- **What is required**: Retype, exactly and completely, the listing that comes next, skipping its images.

- **Recorded information**:
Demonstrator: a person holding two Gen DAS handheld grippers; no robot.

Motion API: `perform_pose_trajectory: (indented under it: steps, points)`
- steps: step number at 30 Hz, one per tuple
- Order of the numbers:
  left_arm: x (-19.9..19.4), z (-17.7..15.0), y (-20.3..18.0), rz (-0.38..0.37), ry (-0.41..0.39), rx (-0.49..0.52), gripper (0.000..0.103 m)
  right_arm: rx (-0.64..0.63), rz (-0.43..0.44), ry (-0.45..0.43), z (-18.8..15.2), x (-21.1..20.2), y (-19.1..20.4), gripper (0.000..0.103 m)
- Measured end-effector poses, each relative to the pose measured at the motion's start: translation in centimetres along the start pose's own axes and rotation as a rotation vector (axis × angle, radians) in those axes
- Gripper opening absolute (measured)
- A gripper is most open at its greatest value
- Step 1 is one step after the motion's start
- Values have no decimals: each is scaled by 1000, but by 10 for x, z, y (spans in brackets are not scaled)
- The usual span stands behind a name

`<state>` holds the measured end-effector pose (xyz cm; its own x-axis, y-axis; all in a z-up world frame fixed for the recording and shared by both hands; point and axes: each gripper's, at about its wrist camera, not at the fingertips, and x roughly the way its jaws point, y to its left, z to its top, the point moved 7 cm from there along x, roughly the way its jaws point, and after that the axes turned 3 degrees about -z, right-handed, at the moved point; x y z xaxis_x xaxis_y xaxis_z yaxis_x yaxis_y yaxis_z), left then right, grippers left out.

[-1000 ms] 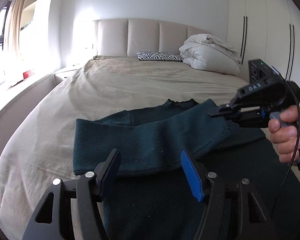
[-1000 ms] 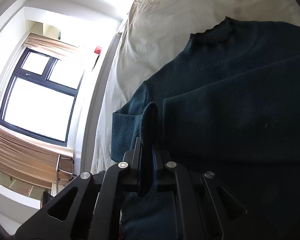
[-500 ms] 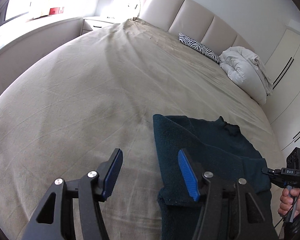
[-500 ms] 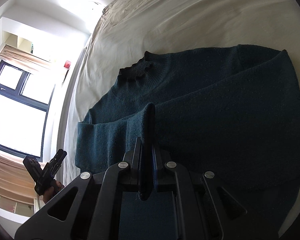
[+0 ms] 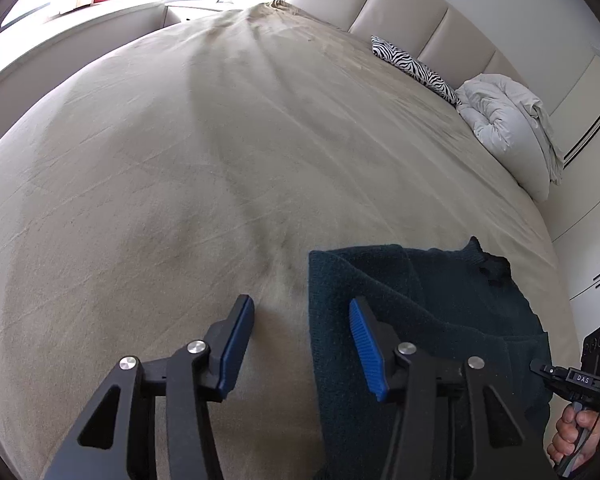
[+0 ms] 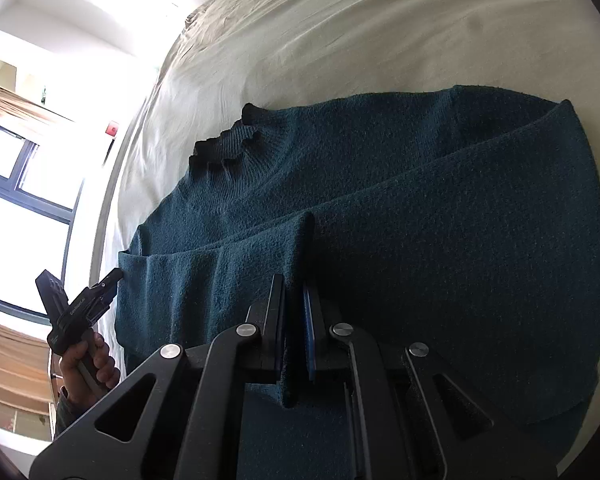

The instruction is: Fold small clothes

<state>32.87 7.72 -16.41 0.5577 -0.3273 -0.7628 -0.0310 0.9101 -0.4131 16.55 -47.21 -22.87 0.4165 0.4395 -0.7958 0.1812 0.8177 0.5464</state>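
A dark teal knit sweater (image 6: 420, 208) lies flat on the beige bed, collar (image 6: 224, 144) pointing away, with a sleeve folded across its body. My right gripper (image 6: 296, 292) is shut on the end of that folded sleeve. My left gripper (image 5: 300, 320) is open and empty, held over the sweater's left edge (image 5: 316, 320), one finger above the bedsheet and the other above the sweater (image 5: 420, 304). The left gripper also shows in the right wrist view (image 6: 116, 276) at the sweater's side. The right gripper shows in the left wrist view (image 5: 540, 368) at the lower right.
The beige bedsheet (image 5: 180, 160) spreads wide to the left and ahead. A zebra-print pillow (image 5: 416, 68) and a bundled white duvet (image 5: 508, 120) sit by the padded headboard. A white wardrobe (image 5: 588, 128) stands at the right; a window (image 6: 16, 176) is beyond the bed's far side.
My left gripper swung from above the sweater's middle to its left edge and stays open. My right gripper kept hold of the sleeve and pulled back, laying it across the sweater.
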Motion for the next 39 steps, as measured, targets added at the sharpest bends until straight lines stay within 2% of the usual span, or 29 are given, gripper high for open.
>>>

- **Solution**:
Demonstrator: a person holding two Gen DAS handheld grippers; no robot.

Motion API: `perform_pose_trajectory: (indented under it: steps, points)`
- steps: step number at 30 Hz, one per tuple
- Order of the numbers:
  left_arm: x (-19.9..19.4), z (-17.7..15.0), y (-20.3..18.0), rz (-0.38..0.37), ry (-0.41..0.39), rx (-0.49..0.52), gripper (0.000..0.103 m)
  right_arm: rx (-0.64..0.63), rz (-0.43..0.44), ry (-0.45..0.43), z (-18.8..15.2), x (-21.1..20.2), y (-19.1..20.4), gripper (0.000..0.103 m)
- Measured end-effector poses, each relative to the pose measured at the motion's start: translation in centimetres along the start pose's own axes and rotation as a rotation vector (axis × angle, radians) in those axes
- Gripper opening absolute (measured)
- A gripper is most open at its greatest value
- Step 1 is one step after the motion's start
- Values have no decimals: each is scaled by 1000, but by 10 for x, z, y (spans in brackets are not scaled)
- The usual span stands behind a name

`<state>` holds the measured end-effector pose (xyz cm; its own x-axis, y-axis; all in a z-up world frame fixed for the recording and shared by both hands; point and axes: each gripper's, at about its wrist camera, not at the fingertips, and x roughly the way its jaws point, y to its left, z to its top, the point moved 7 cm from there along x, roughly the way its jaws point, and after that the axes turned 3 degrees about -z, right-handed, at the moved point; x y z xaxis_x xaxis_y xaxis_z yaxis_x yaxis_y yaxis_z), left then right, grippers left out.

[-1000 ms] 
[-1000 ms] 
[-500 ms] 
[-500 ms] 
[+0 ms] 
[+0 ms] 

The instruction is: Fold small clothes

<state>32.87 7.72 -16.41 0.5577 -0.3273 -0.7628 -0.0310 0.9101 -0.4131 16.55 -47.21 -22.87 0.4165 0.4395 -0.7958 0.1812 0.8177 0.5464</state>
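A dark teal knit sweater (image 6: 420, 208) lies flat on the beige bed, collar (image 6: 224, 144) pointing away, with a sleeve folded across its body. My right gripper (image 6: 296, 292) is shut on the end of that folded sleeve. My left gripper (image 5: 300, 320) is open and empty, held over the sweater's left edge (image 5: 316, 320), one finger above the bedsheet and the other above the sweater (image 5: 420, 304). The left gripper also shows in the right wrist view (image 6: 116, 276) at the sweater's side. The right gripper shows in the left wrist view (image 5: 540, 368) at the lower right.
The beige bedsheet (image 5: 180, 160) spreads wide to the left and ahead. A zebra-print pillow (image 5: 416, 68) and a bundled white duvet (image 5: 508, 120) sit by the padded headboard. A white wardrobe (image 5: 588, 128) stands at the right; a window (image 6: 16, 176) is beyond the bed's far side.
My left gripper swung from above the sweater's middle to its left edge and stays open. My right gripper kept hold of the sleeve and pulled back, laying it across the sweater.
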Motion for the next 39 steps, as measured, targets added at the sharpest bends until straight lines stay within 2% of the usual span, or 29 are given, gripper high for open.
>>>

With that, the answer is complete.